Sofia Glasl: Wie ein Tier hält der Arzt Léo seine Freundin Coré in einem Zimmer, muss sie nachts immer wieder einfangen, wenn sie auf Beutezug geht. Erst verführt sie fremde Männer, um sie dann entstellt zurückzulassen. Wahnsinn, Begierde und Macht sind die Triebfedern in Claire Denis' Film und spitzen sich in Szenen blutiger Rage zu. Kamerafrau Agnès Godard macht die atemberaubende Béatrice Dalle zu einer ambivalenten Figur - betörend und abstoßend zugleich.
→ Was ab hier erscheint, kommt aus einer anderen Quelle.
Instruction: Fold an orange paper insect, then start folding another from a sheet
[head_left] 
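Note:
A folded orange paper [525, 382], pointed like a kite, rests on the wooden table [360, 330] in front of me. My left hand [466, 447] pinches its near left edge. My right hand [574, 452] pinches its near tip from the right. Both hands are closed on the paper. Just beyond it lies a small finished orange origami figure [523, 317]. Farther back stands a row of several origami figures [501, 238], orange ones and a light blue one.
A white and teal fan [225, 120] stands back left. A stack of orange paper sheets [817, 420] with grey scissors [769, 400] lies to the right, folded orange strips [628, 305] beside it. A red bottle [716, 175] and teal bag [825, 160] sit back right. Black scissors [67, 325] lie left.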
Zwanzig Jahre nach der Premiere in Cannes ist die sinnlich-kannibalistische Horrorfantasie nun auch hier im Kino zu sehen und würdigt Denis als Wegbereiterin für ein transgressives weibliches Kino, dem etwa Julia Ducournau mit "Raw" und "Titane" viel verdankt.

Was tun

Josef Grübl: Wenn Künstler mit ihrem Werk die Welt verändern wollen, kann das gut für die Welt sein - für das Werk gilt das eher selten. Der Schauspieler Michael Kranz fährt in seinem Debüt als Dokumentarfilmer nach Bangladesch, um eine minderjährige Zwangsprostituierte zu suchen, die er in einem Film sah. Vor Ort sammelt er Spenden und gründet ein Kinderheim, sogar das Mädchen findet er. Das ist gut. Aber macht das auch den Film gut, den man leicht als Image-Booster in eigener Sache abtun könnte? Kranz weiß um diese Gefahr, er geht sie frontal an, hadert mit sich, hinterfragt sein Handeln. Und am Ende öffnet ihm die Kamera Türen, die sonst wohl verschlossen blieben.

Wood

Anke Sterneborg: Ein dokumentarischer Undercover-Agententhriller, der den Wegen des illegal gerodeten Holzes folgt, von Rumänien und Peru über China bis nach Amerika und Österreich. Michaela Kirst, Ebba Sinzinger und Monica Lãzurean-Gorgan begleiten Alexander von Bismarck, den Leiter der NGO "Environmental Investigation Agency" bei seinem ausdauernden Kampf gegen die internationale Holzmafia. Mit fingierten Identitäten potenzieller Käufer und Verkäufer infiltrieren er und seine Mitstreiter die mafiösen Strukturen mächtiger Firmen, allen voran den österreichischen Schweighofer-Konzern. Mit Drohnen, versteckten Kameras und Mikrofonen sammeln sie Beweise, die sie der Presse und den Regierungen zuspielen.